New York Observer columnist and editor Golway (For the Cause of Liberty, 2000, etc.) rescues a Revolutionary War hero from oblivion, and deservedly so.

Nathanael Greene was a Rhode Islander who mysteriously earned a promotion from private to general of militia almost overnight, and who otherwise embodied a bundle of contradictions: he was a nominal pacifist who excelled at warfare, a pious man who was fond of a visit to the alehouse, “a walking incongruity: a self-taught child of the Enlightenment, dressed in the unadorned black garb of a Quaker.” When textbooks mention him at all, they tend to cast Greene in a saintly light, whereas Golway accords him all the usual human failings.

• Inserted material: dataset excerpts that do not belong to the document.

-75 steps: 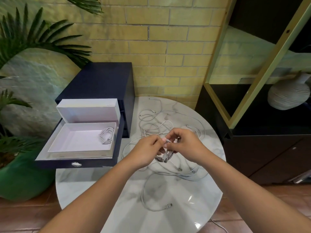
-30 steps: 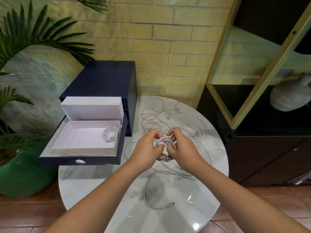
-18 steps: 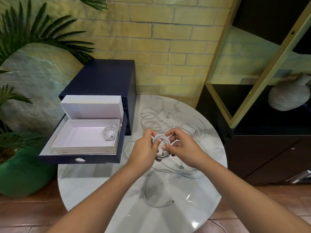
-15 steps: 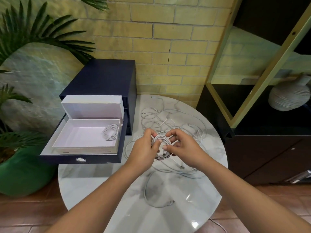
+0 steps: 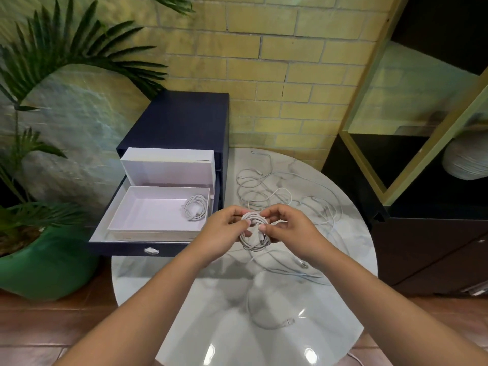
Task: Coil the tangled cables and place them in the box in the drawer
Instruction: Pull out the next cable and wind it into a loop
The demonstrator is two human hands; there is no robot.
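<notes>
Box floor bare left of its coil; raised lid behind.

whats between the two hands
A coiled white cable, held by the left hand and right hand over the table; the head view shows it.

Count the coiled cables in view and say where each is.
2. One coiled cable lies in the white box in the drawer; the second coil is held by the left hand and right hand over the marble table. Loose cables excluded.
</notes>
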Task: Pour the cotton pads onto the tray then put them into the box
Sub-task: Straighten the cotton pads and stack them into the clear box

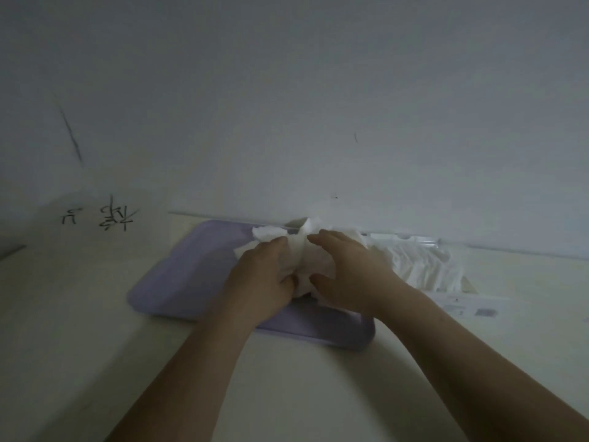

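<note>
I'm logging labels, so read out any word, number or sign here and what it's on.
Dark handwritten characters on the pale surface left of the lilac plastic tray: not legible, apparently upside down.
Grey print on the flat white wrapper right of it: too blurred.
Nothing quotable.

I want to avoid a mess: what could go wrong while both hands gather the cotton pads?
The left hand and right hand hold a loose heap of cotton pads; outer pads may drop when lifted.
The heap sits near the purple tray's far edge, so strays could fall off.
The box already looks rather full; more may spill.
</note>
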`<act>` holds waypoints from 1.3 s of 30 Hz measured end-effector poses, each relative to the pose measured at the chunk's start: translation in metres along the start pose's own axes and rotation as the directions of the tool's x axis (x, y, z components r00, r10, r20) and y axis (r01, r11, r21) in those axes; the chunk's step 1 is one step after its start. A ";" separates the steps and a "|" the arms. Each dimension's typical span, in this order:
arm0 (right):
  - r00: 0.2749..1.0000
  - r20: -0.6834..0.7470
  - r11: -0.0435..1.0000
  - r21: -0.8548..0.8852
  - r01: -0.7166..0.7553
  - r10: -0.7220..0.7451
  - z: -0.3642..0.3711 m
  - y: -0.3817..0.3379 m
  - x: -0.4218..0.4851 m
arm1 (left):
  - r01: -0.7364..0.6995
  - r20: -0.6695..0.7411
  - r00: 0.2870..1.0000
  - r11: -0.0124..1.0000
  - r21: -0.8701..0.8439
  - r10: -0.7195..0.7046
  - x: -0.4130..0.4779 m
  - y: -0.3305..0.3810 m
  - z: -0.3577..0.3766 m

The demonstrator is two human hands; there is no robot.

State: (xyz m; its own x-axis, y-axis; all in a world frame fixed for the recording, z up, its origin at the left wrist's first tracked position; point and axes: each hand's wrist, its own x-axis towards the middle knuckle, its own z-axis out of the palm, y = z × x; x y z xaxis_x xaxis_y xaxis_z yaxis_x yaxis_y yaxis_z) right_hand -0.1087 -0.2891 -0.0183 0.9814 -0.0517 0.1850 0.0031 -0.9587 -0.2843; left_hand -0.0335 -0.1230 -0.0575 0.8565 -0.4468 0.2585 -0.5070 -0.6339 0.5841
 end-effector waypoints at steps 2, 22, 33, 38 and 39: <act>0.999 0.021 0.999 -0.028 -0.029 0.029 0.006 -0.004 0.008 | -0.002 -0.031 1.000 1.000 -0.002 0.002 0.000 -0.001 -0.003; 0.974 -0.123 0.964 0.211 -0.159 0.188 0.012 0.007 0.023 | 0.024 -0.399 0.912 0.984 -0.177 -0.094 0.008 0.005 -0.010; 0.857 -0.323 0.592 0.805 0.027 0.401 -0.014 0.008 0.019 | 0.152 -0.140 0.915 0.643 -0.751 -0.379 0.009 0.011 -0.015; 0.878 -0.212 0.454 0.891 -0.006 0.430 -0.022 0.005 0.017 | 0.184 -0.085 0.917 0.603 -0.776 -0.389 0.010 0.015 -0.014; 0.878 -0.220 0.543 0.838 -0.053 0.425 -0.020 0.008 0.017 | 0.182 -0.099 0.915 0.621 -0.762 -0.390 0.009 0.015 -0.013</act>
State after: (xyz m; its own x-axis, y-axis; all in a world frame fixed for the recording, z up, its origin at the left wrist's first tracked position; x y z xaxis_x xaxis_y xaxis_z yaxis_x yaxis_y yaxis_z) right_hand -0.0954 -0.3033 0.0013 0.8205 -0.5148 0.2484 0.1107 -0.2832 -0.9526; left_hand -0.0320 -0.1288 -0.0360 0.9914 -0.0995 0.0847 -0.0845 0.0062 0.9964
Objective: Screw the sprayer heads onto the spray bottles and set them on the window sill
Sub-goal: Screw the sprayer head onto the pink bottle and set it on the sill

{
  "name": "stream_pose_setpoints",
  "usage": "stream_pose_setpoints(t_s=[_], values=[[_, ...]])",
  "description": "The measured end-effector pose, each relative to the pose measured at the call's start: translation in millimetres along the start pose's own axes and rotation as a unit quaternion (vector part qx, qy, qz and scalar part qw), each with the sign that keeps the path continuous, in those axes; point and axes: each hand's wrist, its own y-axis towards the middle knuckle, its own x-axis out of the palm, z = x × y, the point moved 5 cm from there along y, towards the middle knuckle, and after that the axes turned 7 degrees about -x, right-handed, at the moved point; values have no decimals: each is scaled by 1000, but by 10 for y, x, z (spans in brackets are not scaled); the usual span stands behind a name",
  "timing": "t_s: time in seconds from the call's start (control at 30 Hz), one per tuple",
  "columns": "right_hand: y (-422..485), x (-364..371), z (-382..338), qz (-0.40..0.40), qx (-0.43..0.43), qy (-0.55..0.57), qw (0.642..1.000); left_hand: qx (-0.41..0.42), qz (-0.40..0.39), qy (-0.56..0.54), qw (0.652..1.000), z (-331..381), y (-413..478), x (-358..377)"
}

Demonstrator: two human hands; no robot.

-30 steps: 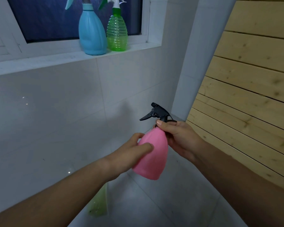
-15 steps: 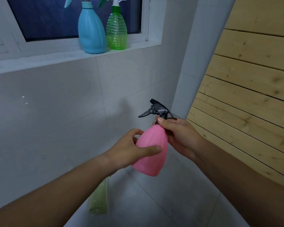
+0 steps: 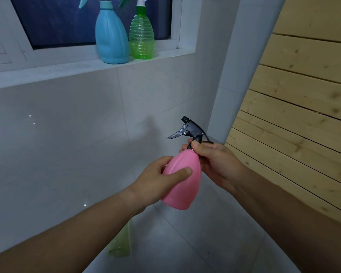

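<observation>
A pink spray bottle (image 3: 185, 186) is held in mid-air, tilted, in front of the tiled wall. My left hand (image 3: 158, 180) wraps around its body, thumb across the front. My right hand (image 3: 215, 162) grips the neck, where a black sprayer head (image 3: 189, 129) sits on top with its trigger pointing left. On the white window sill (image 3: 53, 67) above stand a blue spray bottle (image 3: 111, 42) and a green see-through spray bottle (image 3: 141, 40), both upright with heads on, touching side by side.
A wooden plank wall (image 3: 303, 107) rises on the right, close to my right forearm. A white pillar (image 3: 236, 75) stands between it and the tiled wall. A pale green object (image 3: 120, 245) lies on the tiled floor below my left forearm.
The pink bottle and both hands have risen slightly. My left thumb has slid further across the bottle's body. The sprayer head has tilted a little more upright.
</observation>
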Motion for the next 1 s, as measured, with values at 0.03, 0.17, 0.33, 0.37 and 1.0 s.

Among other things, the man wasn’t above politics; he grumbled about George Washington’s failings as a commander and lobbied hard for position, especially against rival general Horatio Gates, though he skillfully depicted himself as being the unwilling recipient of rank and honor. And he was also, Golway hints, not above earning a dollar here and there by helping mercantile relatives gain access to lucrative army contracts. Greene also had positive qualities, however, that more than matched his shortcomings, one being sheer bravery; he uncomplainingly turned up in the thick of important battles, such as the Continental victory at Trenton and defeat at Germantown, and at the end of the war his mere appearance on the battlefield, apparently, was enough to send his British foes into flight. Greene had a simple view of the war: “We fight, get beat, rise and fight again.” That persistence wore down royal forces in the South, with the last battles of the Revolutionary War. At places like Cowpens, the Dan River, Guilford Courthouse, and Eutaw Springs, Greene met everything the British threw at him, and if he lost many battles, he at least kept up a fight that would have been all too easy to abandon.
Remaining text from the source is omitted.